Reproduce, exactly, the lines of the material below from the line containing "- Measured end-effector" through the line containing "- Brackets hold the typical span", with both end lines included and nothing else.

=== Begin Enclosure ===

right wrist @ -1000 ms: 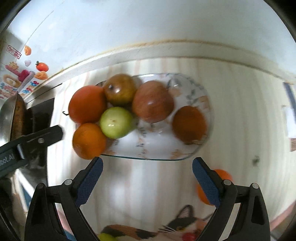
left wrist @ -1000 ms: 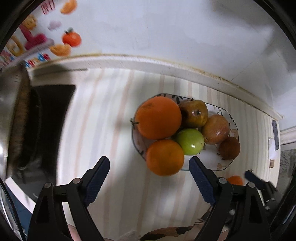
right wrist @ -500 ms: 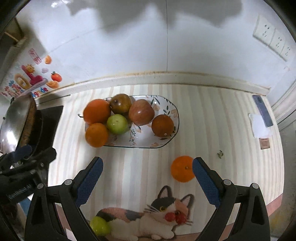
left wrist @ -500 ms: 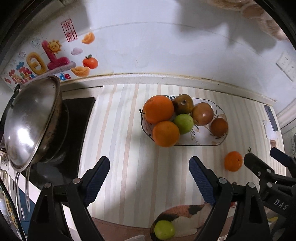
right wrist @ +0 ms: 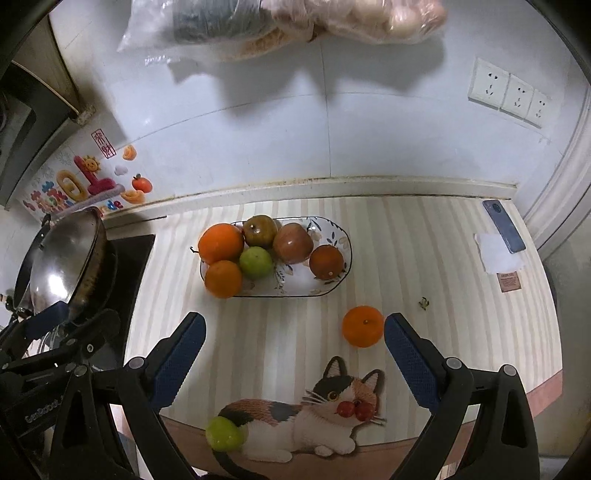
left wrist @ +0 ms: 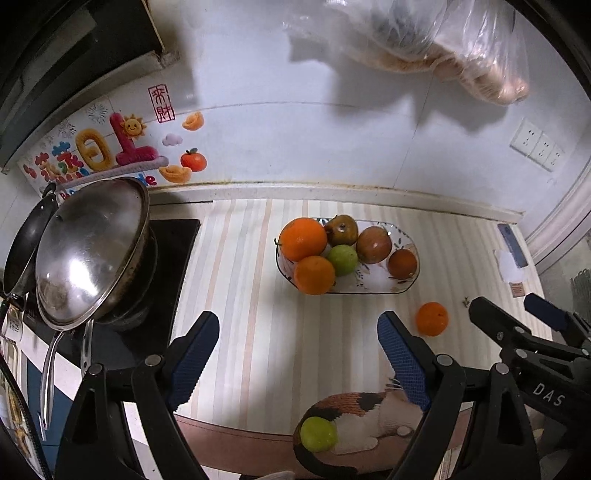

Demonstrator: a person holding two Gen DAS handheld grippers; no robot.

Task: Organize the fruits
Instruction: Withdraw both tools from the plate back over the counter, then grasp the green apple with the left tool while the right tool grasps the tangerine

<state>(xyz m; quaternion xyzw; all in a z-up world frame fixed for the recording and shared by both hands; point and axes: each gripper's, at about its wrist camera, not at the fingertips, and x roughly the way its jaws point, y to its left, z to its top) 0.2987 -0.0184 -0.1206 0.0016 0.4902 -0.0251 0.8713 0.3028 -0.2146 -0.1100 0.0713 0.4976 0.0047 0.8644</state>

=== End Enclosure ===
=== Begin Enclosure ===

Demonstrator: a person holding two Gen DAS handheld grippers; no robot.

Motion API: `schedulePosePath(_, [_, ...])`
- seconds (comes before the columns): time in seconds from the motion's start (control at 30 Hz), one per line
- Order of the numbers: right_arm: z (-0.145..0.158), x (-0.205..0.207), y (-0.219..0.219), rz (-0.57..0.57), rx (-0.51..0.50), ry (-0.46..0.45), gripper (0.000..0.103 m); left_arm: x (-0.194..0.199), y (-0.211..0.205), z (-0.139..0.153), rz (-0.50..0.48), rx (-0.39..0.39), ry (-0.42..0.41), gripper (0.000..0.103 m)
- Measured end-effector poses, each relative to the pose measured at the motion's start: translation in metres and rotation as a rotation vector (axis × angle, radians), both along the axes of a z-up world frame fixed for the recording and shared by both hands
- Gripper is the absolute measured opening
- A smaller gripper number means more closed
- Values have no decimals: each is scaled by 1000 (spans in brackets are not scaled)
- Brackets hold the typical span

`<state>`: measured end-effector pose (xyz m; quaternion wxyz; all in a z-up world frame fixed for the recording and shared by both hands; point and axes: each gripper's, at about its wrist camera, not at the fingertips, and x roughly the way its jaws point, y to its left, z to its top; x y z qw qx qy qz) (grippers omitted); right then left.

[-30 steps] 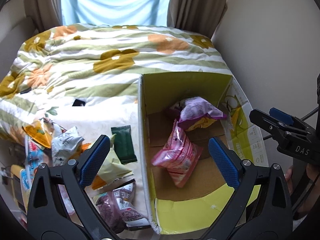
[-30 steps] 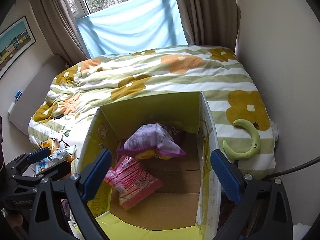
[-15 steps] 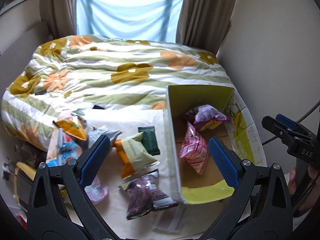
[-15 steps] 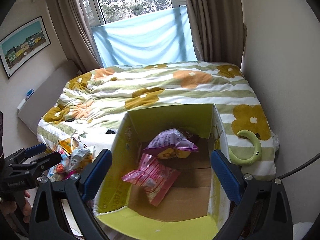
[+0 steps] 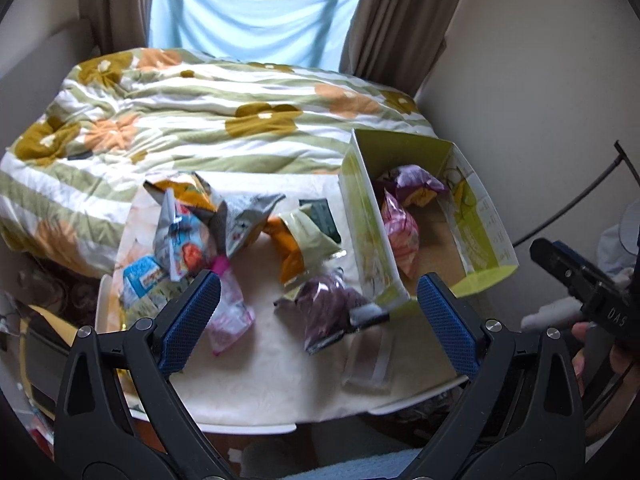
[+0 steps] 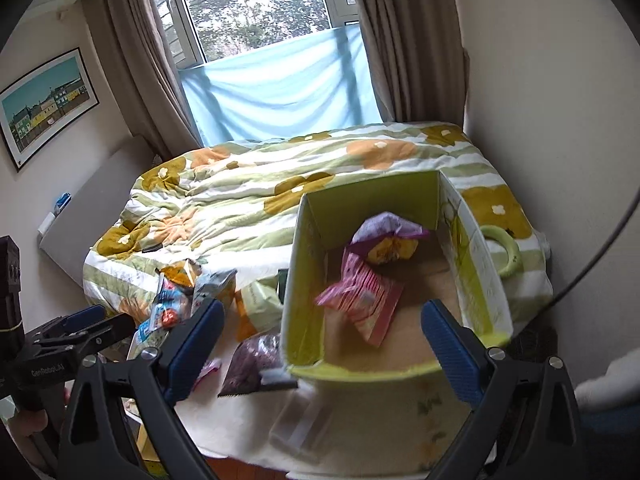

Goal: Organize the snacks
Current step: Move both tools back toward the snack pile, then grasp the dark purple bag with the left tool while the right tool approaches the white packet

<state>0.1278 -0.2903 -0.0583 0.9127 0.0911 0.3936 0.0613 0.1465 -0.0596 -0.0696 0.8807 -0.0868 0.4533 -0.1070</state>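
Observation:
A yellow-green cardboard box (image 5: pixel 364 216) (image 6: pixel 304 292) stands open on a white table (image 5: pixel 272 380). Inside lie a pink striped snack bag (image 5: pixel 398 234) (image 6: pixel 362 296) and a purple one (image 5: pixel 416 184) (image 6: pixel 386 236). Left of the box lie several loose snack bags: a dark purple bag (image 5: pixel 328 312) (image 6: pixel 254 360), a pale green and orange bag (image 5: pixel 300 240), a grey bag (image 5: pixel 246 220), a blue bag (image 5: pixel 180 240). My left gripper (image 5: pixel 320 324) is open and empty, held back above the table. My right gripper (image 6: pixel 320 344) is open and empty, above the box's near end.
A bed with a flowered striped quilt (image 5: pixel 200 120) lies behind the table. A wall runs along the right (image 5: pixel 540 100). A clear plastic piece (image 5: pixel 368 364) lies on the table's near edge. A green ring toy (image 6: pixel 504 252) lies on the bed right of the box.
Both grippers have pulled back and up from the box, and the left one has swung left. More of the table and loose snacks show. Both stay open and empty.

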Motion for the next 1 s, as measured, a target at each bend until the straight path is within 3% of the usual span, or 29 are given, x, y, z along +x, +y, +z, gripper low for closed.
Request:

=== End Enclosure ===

● Your solution:
- Measured end-effector poses, each relative to the pose measured at the motion's start: translation in metres and rotation as a rotation vector (axis × angle, radians), both along the axes of a z-up world frame fixed for the recording and shared by both hands
- Gripper is the absolute measured opening
- A smaller gripper number means more closed
- Values have no decimals: each is scaled by 1000 (spans in brackets are not scaled)
- Brackets hold the typical span

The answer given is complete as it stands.